We were fortunate enough to have Ken Logan, wildlife biologist for Colorado Parks and Wildlife, came to PEEC Aug. 12 to talk about cougars and their interactions with people, to a crowd of about 60. His talk made it clear that we live in cougar country and gave some practical tips on how to stay safe.
One point that he stressed was to be in contact with your neighbors. If you see tracks, scat or a mountain lion, call your neighbors and let them know there’s been a sighting in your neighborhood. The more aware people are, the more likely they are to take a few simple steps to stay safe, like avoid hiking until two hours after sunrise, keeping pets inside at night and making sure outside pets and livestock are in cages with roofs.

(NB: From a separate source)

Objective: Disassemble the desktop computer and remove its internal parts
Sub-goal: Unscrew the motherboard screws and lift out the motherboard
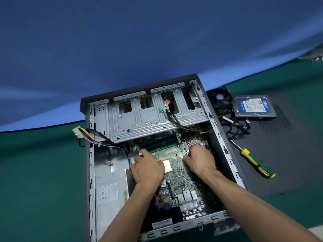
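Green matting point(35, 172) is covering the table under a blue backdrop. At centre frame the open computer case point(90, 172) is lying flat, its power supply point(110, 193) sitting lower left. Over the green circuit board point(176, 179), the left hand point(148, 167) and right hand point(201, 160) are pressing down, fingers bent; whether either is gripping anything I cannot tell. Right of the case, a fan point(220, 98), hard drive point(254, 106) and screwdriver point(253, 160) are lying on a dark panel point(279, 154).

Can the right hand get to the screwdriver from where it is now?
Probably yes. The right hand is inside the case on the motherboard; the screwdriver lies uncovered just outside the case wall, on that side.
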Demonstrator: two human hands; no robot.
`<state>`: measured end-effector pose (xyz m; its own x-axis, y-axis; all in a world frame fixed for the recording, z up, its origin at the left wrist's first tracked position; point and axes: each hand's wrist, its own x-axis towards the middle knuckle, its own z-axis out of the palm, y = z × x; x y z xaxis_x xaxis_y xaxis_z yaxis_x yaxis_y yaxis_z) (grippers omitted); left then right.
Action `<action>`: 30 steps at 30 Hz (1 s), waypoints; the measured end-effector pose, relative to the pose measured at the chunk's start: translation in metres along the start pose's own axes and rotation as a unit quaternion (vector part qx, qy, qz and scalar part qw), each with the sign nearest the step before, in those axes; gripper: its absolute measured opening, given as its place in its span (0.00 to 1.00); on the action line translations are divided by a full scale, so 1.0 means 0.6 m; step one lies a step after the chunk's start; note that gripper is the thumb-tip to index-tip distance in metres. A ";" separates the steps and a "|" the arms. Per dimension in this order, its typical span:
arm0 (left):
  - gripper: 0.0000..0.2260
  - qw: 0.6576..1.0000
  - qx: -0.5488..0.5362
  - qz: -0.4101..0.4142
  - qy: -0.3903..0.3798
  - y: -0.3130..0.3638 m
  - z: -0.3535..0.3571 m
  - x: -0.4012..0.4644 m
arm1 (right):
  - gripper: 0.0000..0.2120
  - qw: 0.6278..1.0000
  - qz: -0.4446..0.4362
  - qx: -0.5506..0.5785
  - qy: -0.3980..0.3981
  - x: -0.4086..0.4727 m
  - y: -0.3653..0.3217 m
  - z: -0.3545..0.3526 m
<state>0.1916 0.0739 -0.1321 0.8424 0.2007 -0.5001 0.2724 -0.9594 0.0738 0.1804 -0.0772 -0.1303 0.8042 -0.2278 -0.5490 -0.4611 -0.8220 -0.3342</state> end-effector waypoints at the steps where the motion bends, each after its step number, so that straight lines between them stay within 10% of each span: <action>1: 0.19 1.000 0.012 0.004 -0.002 -0.001 0.002 0.002 | 0.16 1.000 -0.001 -0.002 0.006 0.002 -0.001 -0.001; 9: 0.17 0.969 0.215 0.119 0.032 -0.015 0.013 -0.018 | 0.16 0.999 -0.008 -0.019 0.028 0.019 -0.007 -0.002; 17: 0.13 0.981 0.179 0.061 -0.032 -0.007 0.017 -0.004 | 0.13 0.992 -0.040 -0.108 0.046 -0.012 -0.016 -0.008; 23: 0.15 0.990 0.138 0.020 -0.017 -0.003 0.021 -0.009 | 0.06 0.972 -0.163 -0.073 -0.151 -0.061 0.003 -0.004; 30: 0.14 0.964 0.217 0.152 0.026 -0.012 0.009 -0.024 | 0.06 0.955 -0.221 -0.057 -0.190 -0.065 -0.003 -0.002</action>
<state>0.1751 0.0769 -0.1304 0.8781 -0.1046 -0.4669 -0.2015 -0.9659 -0.1624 0.1502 -0.0675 -0.1074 0.7067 0.3427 -0.6189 -0.0463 -0.8505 -0.5239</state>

PEEC would like to thank James Brooks, of Yukon Wildlife Studio, for his help with this program. Brooks has been collecting and categorizing data about mountain lion encounters in Los Alamos on his website, yukonwildlifestudio.com, and was kind enough to tour Ken Logan before his talk, showing him the lay of the land in Los Alamos and places where sightings had been reported.
Hari and Selvi Viswanathan also opened their homes to Logan and Brooks to show them where a dog was killed by a cougar and the famous, “Warbler Pond,” where a wildlife camera has captured some fantastic animal pictures.
Animal Protection of New Mexico brought posters and backpack tags from their Cougar Smart New Mexico project with the New Mexico Department of Game and Fish, the U.S. Forest Service, New Mexico State Parks and Santa Fe County Open Space and Trails.
PEEC still has some of their posters and tags for people who would like one — just stop by during our open hours.
Finally, the Canyon Road Inn provided clean and comfortable lodging for Logan while he was in town and offered a discount to PEEC to help support the program. We are grateful for their wonderful service and their generosity.